_WHAT TO PRODUCE_:
Your answer must be only the lines below from the one containing "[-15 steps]" through the one containing "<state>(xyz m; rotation", copied exactly, with the pictures left out.

Excerpts from a dataset
---------------

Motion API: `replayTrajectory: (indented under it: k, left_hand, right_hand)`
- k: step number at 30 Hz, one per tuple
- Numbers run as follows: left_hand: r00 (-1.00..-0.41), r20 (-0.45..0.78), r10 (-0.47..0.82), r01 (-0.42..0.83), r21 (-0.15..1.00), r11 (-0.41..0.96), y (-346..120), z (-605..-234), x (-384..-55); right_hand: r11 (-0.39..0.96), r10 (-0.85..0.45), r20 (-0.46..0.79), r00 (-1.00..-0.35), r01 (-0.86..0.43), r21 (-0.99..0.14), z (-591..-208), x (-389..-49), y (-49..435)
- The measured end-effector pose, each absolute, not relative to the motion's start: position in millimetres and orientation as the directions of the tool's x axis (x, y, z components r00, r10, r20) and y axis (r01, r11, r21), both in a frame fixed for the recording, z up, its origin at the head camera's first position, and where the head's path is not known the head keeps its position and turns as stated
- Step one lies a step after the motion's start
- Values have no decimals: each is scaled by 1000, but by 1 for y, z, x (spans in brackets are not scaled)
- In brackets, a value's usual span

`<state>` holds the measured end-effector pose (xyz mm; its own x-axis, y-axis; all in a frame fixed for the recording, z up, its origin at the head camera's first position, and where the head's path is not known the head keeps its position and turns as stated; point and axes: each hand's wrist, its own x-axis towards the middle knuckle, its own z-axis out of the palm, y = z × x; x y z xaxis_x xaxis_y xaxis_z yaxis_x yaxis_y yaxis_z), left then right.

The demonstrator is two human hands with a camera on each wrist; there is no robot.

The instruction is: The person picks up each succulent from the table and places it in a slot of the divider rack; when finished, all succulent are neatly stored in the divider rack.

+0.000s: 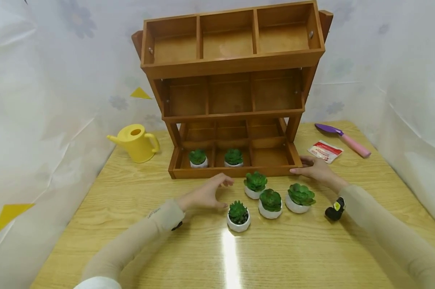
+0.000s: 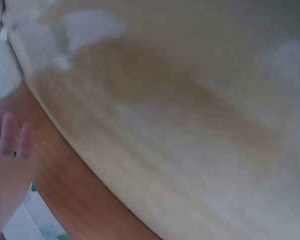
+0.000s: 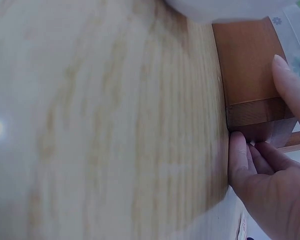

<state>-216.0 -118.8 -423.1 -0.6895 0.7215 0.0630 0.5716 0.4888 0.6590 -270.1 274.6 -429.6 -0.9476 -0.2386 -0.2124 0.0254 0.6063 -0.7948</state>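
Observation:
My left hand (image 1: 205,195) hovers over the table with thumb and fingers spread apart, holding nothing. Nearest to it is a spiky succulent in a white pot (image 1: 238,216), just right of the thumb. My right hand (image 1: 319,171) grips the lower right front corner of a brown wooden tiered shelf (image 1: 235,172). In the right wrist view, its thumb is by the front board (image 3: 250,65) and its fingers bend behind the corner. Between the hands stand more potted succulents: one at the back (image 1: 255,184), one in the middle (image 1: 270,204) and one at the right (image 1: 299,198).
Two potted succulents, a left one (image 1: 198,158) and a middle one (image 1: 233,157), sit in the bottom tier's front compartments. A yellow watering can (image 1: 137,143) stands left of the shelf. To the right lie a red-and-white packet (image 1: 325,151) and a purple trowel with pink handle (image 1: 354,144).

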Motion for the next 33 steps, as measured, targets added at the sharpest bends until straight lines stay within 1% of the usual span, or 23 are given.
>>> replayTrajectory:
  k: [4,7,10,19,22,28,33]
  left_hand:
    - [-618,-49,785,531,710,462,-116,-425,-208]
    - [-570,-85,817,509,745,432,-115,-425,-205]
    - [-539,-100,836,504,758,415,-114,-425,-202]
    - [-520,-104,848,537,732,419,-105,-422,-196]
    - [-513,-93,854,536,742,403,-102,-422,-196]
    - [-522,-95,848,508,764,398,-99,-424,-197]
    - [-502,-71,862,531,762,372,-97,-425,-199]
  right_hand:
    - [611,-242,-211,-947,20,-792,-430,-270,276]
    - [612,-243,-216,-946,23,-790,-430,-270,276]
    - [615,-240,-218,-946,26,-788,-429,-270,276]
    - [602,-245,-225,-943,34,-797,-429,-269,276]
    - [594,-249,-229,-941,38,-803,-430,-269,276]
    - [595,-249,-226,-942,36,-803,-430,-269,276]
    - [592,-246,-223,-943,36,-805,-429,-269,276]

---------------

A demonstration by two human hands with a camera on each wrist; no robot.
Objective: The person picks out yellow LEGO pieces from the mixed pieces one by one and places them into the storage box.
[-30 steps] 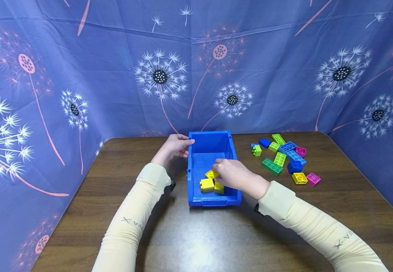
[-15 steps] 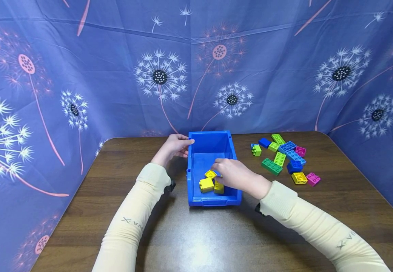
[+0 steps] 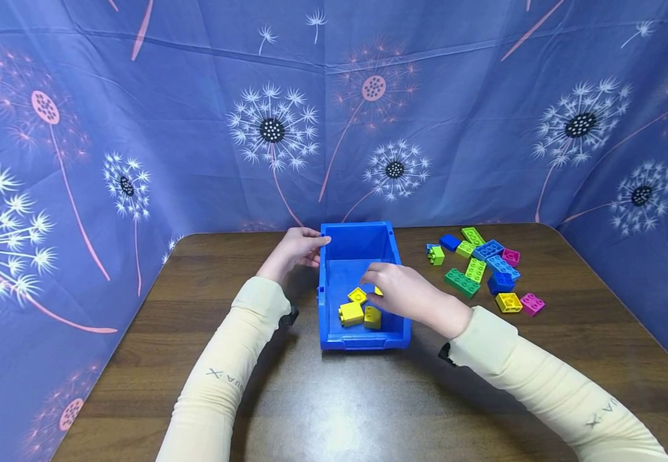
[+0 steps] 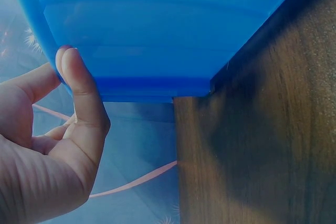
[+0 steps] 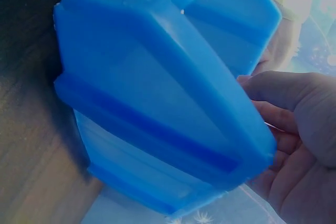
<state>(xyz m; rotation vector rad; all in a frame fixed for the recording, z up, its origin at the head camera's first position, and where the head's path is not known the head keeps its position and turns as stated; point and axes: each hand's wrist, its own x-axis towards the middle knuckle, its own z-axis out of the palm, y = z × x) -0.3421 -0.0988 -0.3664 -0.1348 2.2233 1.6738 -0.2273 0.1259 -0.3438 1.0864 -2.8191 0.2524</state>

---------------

_REPLY TO THE EXERCISE_:
[-15 steps] 
[+0 steps] 
[+0 steps] 
[+0 steps] 
<state>(xyz m; rotation vector rad; all in a frame fixed for the recording, z up, its origin at the head camera's first position, and where the head's path is not known the head keeps its position and turns as stated; point and axes: each hand's wrist, its own x-axis towards the middle knuckle, its own z-axis out of the palm, y = z × x) -0.3421 -0.0988 -0.3664 -0.1348 2.2233 1.6738 -0.2273 0.1259 -0.3438 1.0864 -2.8191 0.2524</state>

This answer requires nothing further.